== Supplied data ==

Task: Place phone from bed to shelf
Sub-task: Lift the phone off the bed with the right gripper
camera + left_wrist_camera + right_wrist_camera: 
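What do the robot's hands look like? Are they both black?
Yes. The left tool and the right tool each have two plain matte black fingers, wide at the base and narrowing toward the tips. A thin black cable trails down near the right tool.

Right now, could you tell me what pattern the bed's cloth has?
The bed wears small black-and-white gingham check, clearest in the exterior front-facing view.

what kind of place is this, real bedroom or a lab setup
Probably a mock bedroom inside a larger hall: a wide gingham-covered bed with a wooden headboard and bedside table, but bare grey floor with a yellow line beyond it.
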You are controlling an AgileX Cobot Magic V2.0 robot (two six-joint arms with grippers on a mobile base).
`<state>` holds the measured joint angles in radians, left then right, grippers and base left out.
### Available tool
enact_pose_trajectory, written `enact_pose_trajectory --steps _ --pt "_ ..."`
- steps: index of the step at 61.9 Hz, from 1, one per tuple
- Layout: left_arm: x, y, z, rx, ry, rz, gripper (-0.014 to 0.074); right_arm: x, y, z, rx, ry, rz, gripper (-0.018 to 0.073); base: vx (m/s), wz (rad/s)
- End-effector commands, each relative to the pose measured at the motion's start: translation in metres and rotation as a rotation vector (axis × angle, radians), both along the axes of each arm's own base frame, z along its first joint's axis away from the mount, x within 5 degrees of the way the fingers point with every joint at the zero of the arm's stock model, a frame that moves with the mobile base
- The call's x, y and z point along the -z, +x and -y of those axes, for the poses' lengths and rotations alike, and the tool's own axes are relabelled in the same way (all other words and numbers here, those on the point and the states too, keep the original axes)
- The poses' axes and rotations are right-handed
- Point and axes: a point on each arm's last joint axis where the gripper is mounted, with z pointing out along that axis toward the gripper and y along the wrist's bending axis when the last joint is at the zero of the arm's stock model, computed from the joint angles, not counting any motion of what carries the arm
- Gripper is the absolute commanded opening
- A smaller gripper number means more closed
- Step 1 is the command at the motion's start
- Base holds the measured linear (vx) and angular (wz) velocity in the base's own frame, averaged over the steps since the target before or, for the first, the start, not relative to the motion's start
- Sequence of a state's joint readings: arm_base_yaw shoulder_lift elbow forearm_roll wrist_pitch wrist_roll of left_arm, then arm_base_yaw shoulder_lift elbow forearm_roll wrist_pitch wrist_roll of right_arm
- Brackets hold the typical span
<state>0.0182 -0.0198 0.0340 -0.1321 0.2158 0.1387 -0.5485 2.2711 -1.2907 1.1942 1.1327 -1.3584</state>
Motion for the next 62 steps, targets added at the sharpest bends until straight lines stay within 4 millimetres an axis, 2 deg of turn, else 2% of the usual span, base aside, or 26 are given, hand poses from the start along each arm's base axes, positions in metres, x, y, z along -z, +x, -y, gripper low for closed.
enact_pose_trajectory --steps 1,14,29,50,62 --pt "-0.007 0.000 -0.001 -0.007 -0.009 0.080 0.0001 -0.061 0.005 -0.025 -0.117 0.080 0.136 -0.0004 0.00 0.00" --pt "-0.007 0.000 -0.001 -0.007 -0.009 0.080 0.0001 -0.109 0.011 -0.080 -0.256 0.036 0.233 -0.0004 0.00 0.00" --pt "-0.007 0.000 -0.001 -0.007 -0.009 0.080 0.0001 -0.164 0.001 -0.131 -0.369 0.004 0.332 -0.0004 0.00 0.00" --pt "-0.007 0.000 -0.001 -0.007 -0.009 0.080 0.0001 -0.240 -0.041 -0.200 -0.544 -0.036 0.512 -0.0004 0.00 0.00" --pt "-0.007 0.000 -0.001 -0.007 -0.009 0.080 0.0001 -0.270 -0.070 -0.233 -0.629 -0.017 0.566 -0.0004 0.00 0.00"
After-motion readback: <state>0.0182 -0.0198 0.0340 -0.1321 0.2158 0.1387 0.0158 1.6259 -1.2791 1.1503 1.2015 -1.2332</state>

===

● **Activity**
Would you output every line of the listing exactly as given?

● **Task result**
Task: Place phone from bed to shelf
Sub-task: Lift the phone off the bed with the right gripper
camera + left_wrist_camera + right_wrist_camera: 
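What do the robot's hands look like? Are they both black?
Yes. The left tool and the right tool each have two plain matte black fingers, wide at the base and narrowing toward the tips. A thin black cable trails down near the right tool.

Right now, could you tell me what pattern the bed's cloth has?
The bed wears small black-and-white gingham check, clearest in the exterior front-facing view.

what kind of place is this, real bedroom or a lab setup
Probably a mock bedroom inside a larger hall: a wide gingham-covered bed with a wooden headboard and bedside table, but bare grey floor with a yellow line beyond it.
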You are controlling an AgileX Cobot Magic V2.0 robot (two six-joint arms with grippers on a mobile base).
`<state>` holds the measured joint angles in radians, left then right, grippers and base left out.
### Available tool
enact_pose_trajectory, written `enact_pose_trajectory --steps _ --pt "_ ..."`
- steps: index of the step at 61.9 Hz, from 1, one per tuple
- Layout: left_arm: x, y, z, rx, ry, rz, gripper (-0.014 to 0.074); right_arm: x, y, z, rx, ry, rz, gripper (-0.018 to 0.073); base: vx (m/s), wz (rad/s)
- End-effector commands, each relative to the pose measured at the motion's start: translation in metres and rotation as a rotation vector (axis × angle, radians), both along the axes of each arm's own base frame, z along its first joint's axis away from the mount, x within 5 degrees of the way the fingers point with every joint at the zero of the arm's stock model, a frame that moves with the mobile base
- The call's x, y and z point along the -z, +x and -y of those axes, for the poses' lengths and rotations alike, and the tool's own axes are relabelled in the same way (all other words and numbers here, those on the point and the states too, keep the original axes)
- The poses' axes and rotations are right-handed
- Point and axes: a point on each arm's last joint axis where the gripper is mounted, with z pointing out along that axis toward the gripper and y along the wrist's bending axis when the last joint is at the zero of the arm's stock model, computed from the joint angles, not counting any motion of what carries the arm
- Gripper is the absolute commanded opening
- A smaller gripper number means more closed
- Step 1 is the command at the motion's start
- Base holds the measured linear (vx) and angular (wz) velocity in the base's own frame, averaged over the steps since the target before or, for the first, the start, not relative to the motion's start
- Sequence of a state's joint readings: arm_base_yaw shoulder_lift elbow forearm_roll wrist_pitch wrist_roll of left_arm, then arm_base_yaw shoulder_lift elbow forearm_roll wrist_pitch wrist_roll of right_arm
- Brackets hold the typical span
<state>0.0182 -0.0198 0.0340 -0.1321 0.2158 0.1387 -0.5485 2.2711 -1.2907 1.1942 1.1327 -1.3584</state>
Motion for the next 62 steps, targets added at the sharpest bends until straight lines stay within 4 millimetres an axis, 2 deg of turn, else 2% of the usual span, base aside, or 26 are given, hand poses from the start along each arm's base axes, positions in metres, x, y, z along -z, +x, -y, gripper low for closed.
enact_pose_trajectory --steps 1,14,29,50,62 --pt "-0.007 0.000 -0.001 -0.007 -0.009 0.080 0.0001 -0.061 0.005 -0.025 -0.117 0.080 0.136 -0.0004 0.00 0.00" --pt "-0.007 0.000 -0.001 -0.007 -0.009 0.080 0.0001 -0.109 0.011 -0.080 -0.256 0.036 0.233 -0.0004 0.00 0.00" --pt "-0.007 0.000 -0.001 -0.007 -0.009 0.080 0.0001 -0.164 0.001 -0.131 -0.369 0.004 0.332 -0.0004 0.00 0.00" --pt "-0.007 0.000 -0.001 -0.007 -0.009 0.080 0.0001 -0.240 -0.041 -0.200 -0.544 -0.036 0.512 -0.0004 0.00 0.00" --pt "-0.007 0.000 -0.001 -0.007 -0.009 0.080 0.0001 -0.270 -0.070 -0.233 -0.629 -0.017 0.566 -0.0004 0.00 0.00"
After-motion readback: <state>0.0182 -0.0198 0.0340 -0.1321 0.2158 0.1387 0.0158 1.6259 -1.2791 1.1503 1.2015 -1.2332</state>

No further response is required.